• What is expected: Please restate the data below word for word, omitting all images.

• The input:

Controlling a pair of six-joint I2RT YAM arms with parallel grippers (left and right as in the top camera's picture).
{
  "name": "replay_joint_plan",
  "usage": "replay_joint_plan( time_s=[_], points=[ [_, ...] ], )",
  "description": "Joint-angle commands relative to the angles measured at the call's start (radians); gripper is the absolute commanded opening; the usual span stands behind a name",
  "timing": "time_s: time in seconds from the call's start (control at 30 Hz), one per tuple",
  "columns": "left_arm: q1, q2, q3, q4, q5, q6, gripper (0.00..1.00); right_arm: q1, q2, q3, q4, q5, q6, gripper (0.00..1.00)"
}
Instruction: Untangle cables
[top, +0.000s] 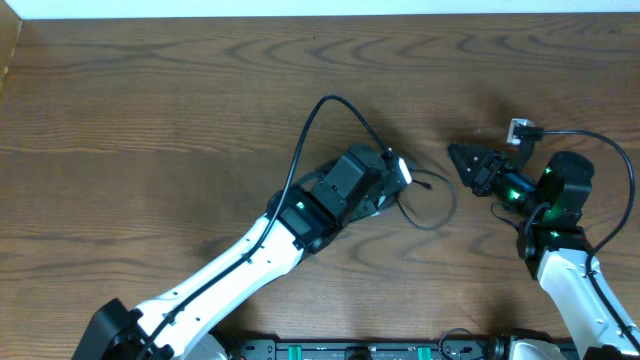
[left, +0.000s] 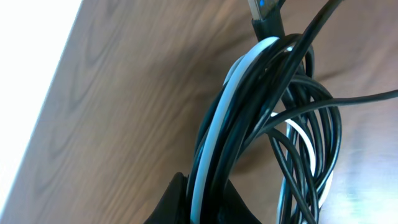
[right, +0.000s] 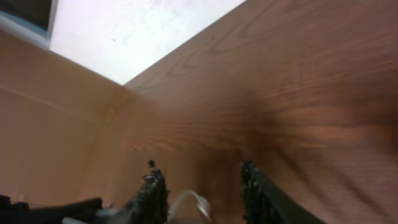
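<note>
Two cables, one black and one white, were clenched as a coiled bundle in the left end effector above the counter; the right end effector was held released near them.

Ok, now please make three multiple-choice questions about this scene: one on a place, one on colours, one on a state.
1. Where is the cable bundle?
A. at the left gripper
B. at the right gripper
C. at the far left edge of the table

2. Which colours are the bundled cables?
A. red and blue
B. black and white
C. all yellow

3. How do the right gripper's fingers stand?
A. apart
B. shut on the bundle
C. out of view

Answers:
1 A: the left wrist view shows the bundle clamped there.
2 B: black and white strands both show.
3 A: the right wrist view shows a gap between them.
</note>
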Motion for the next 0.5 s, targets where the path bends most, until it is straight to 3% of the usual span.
replay_joint_plan(
  time_s=[0.0,0.1,0.2,0.47],
  points=[
    [0.003,-0.041,0.001,0.001,0.103,-0.003,0.08,0.014,-0.002,0.007,-0.005,-0.068,0.141,0.35],
    [0.003,-0.040,0.001,0.002,0.053,-0.002,0.08,0.026,-0.002,0.006,-0.007,-0.148,0.317,0.35],
    [0.002,-0.040,0.001,0.002,-0.002,-0.002,0.08,0.047,-0.002,0.006,-0.007,-0.183,0.406,0.38],
    [0.002,-0.040,0.001,0.017,-0.031,-0.002,0.07,0.174,-0.002,0.006,-0.018,-0.136,0.455,0.43]
  ],
)
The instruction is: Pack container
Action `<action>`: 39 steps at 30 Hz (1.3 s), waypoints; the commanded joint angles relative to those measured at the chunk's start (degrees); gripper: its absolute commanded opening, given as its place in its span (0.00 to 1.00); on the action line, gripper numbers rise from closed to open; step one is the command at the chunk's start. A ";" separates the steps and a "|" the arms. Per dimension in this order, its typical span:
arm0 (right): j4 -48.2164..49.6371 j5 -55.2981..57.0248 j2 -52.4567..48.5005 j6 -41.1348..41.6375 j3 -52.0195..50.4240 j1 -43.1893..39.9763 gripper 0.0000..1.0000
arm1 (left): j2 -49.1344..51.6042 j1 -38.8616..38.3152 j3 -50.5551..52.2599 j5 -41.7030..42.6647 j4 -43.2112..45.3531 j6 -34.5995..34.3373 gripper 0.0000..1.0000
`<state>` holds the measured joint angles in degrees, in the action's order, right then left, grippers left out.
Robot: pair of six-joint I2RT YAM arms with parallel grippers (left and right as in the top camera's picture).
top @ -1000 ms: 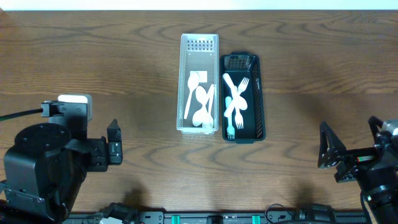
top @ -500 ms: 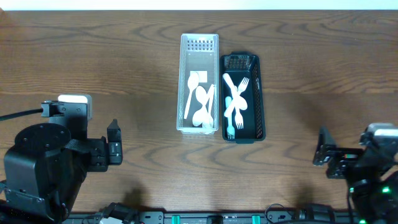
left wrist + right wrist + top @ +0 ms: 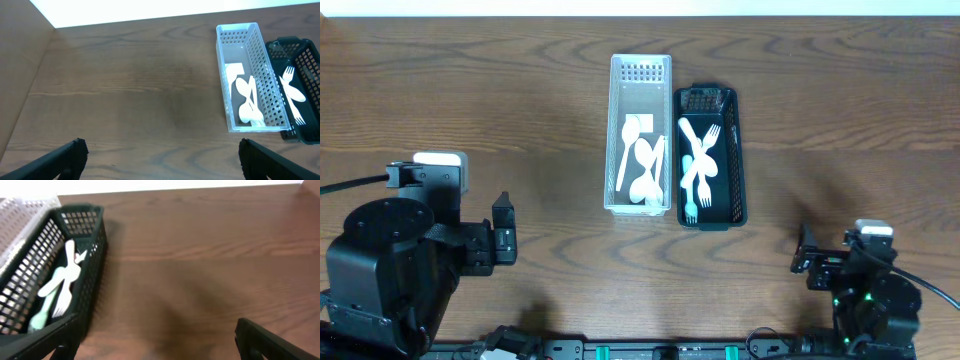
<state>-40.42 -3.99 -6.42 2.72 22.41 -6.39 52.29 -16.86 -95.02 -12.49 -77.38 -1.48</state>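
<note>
White basket beside black basket

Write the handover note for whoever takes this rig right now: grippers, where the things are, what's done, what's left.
Left gripper: open, empty, at the near left of the table.
Right gripper: open, empty, at the near right, clear of both baskets.
White basket holds the spoons; the dark basket, close beside it, holds the forks.
Done: all visible cutlery sits in a basket.
Left: nothing loose in view; packing looks finished.
</note>
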 commanded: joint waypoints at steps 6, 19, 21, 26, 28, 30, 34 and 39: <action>3.17 0.15 5.03 0.00 -7.98 0.46 0.99 | 0.11 0.24 -0.57 -1.07 0.02 0.13 0.98; 4.96 0.15 6.12 0.00 -13.55 0.46 0.99 | 0.11 0.24 -0.57 -1.07 0.02 0.13 0.98; 4.96 0.13 6.12 0.00 -13.55 0.46 0.99 | 0.11 0.24 -0.57 -1.07 0.02 0.13 0.98; 4.87 0.15 6.10 0.00 -13.53 0.46 0.99 | 0.11 0.24 -0.57 -1.07 0.02 0.13 0.98; 4.87 0.15 6.10 -0.02 -13.53 0.46 0.99 | 0.11 0.24 -0.57 -1.07 0.02 0.13 0.98; 4.87 0.15 6.10 0.00 -13.53 0.46 0.99 | 0.11 0.24 -0.57 -1.07 0.02 0.13 0.98; 4.87 0.15 6.10 0.00 -13.53 0.46 0.99 | 0.11 0.24 -0.57 -1.07 0.02 0.13 0.98; 4.85 0.15 6.10 0.00 -13.53 0.46 0.99 | 0.11 0.24 -0.57 -1.07 0.02 0.13 0.98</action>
<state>-35.70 -4.05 -0.84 2.72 9.45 -6.37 52.29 -16.88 -95.02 -12.49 -77.38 -1.48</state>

• Answer box:
Controlling a pair of six-joint I2RT YAM arms with parallel grippers (left and right as in the top camera's picture).
{
  "name": "replay_joint_plan",
  "usage": "replay_joint_plan( time_s=[_], points=[ [_, ...] ], )",
  "description": "Joint-angle commands relative to the angles measured at the call's start (radians); gripper is the absolute commanded opening; the usual span stands behind a name",
  "timing": "time_s: time in seconds from the call's start (control at 30 Hz), one per tuple",
  "columns": "left_arm: q1, q2, q3, q4, q5, q6, gripper (0.00..1.00); right_arm: q1, q2, q3, q4, q5, q6, gripper (0.00..1.00)"
}
Instruction: Untangle cables
[top, +0.000s] 
[left, +0.000s] 
[right, +0.000s] 
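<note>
Two cables, one black and one white, were clenched as a coiled bundle in the left end effector above the counter; the right end effector was held released near them.

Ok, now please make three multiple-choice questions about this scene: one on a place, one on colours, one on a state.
1. Where is the cable bundle?
A. at the left gripper
B. at the right gripper
C. at the far left edge of the table

2. Which colours are the bundled cables?
A. red and blue
B. black and white
C. all yellow

3. How do the right gripper's fingers stand?
A. apart
B. shut on the bundle
C. out of view

Answers:
1 A: the left wrist view shows the bundle clamped there.
2 B: black and white strands both show.
3 A: the right wrist view shows a gap between them.
</note>
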Motion for the next 0.5 s, targets where the path bends most, until it is straight to 3% of the usual span.
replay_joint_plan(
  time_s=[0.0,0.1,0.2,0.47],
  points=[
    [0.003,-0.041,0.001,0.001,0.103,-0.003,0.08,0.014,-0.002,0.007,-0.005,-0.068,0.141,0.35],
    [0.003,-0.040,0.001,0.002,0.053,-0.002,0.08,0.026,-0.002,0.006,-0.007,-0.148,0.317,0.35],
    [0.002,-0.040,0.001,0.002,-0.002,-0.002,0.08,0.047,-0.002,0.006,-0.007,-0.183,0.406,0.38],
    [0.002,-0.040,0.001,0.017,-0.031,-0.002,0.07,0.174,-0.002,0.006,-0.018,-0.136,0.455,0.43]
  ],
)
The instruction is: Pack container
Action `<action>`: 39 steps at 30 Hz (1.3 s), waypoints; the commanded joint angles relative to those measured at the chunk's start (degrees); gripper: its absolute commanded opening, given as its place in its span (0.00 to 1.00); on the action line, gripper numbers rise from closed to open; step one is the command at the chunk's start. A ";" separates the steps and a "|" the arms. Per dimension in this order, its typical span:
arm0 (right): j4 -48.2164..49.6371 j5 -55.2981..57.0248 j2 -52.4567..48.5005 j6 -41.1348..41.6375 j3 -52.0195..50.4240 j1 -43.1893..39.9763 gripper 0.0000..1.0000
arm1 (left): j2 -49.1344..51.6042 j1 -38.8616..38.3152 j3 -50.5551..52.2599 j5 -41.7030..42.6647 j4 -43.2112..45.3531 j6 -34.5995..34.3373 gripper 0.0000..1.0000
`<state>` holds the measured joint angles in degrees, in the action's order, right then left, grippers left out.
Robot: pair of six-joint I2RT YAM arms with parallel grippers (left and right as in the top camera's picture).
top @ -1000 ms: 
top @ -500 ms: 
left wrist + right wrist + top @ +0 ms: 
<state>-40.42 -3.99 -6.42 2.72 22.41 -6.39 52.29 -16.86 -95.02 -12.49 -77.38 -1.48</state>
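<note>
White basket beside black basket

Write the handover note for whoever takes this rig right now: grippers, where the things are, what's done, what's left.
Left gripper: open, empty, at the near left of the table.
Right gripper: open, empty, at the near right, clear of both baskets.
White basket holds the spoons; the dark basket, close beside it, holds the forks.
Done: all visible cutlery sits in a basket.
Left: nothing loose in view; packing looks finished.
</note>
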 commanded: joint waypoints at steps 6, 19, 21, 26, 28, 30, 34 and 39: <action>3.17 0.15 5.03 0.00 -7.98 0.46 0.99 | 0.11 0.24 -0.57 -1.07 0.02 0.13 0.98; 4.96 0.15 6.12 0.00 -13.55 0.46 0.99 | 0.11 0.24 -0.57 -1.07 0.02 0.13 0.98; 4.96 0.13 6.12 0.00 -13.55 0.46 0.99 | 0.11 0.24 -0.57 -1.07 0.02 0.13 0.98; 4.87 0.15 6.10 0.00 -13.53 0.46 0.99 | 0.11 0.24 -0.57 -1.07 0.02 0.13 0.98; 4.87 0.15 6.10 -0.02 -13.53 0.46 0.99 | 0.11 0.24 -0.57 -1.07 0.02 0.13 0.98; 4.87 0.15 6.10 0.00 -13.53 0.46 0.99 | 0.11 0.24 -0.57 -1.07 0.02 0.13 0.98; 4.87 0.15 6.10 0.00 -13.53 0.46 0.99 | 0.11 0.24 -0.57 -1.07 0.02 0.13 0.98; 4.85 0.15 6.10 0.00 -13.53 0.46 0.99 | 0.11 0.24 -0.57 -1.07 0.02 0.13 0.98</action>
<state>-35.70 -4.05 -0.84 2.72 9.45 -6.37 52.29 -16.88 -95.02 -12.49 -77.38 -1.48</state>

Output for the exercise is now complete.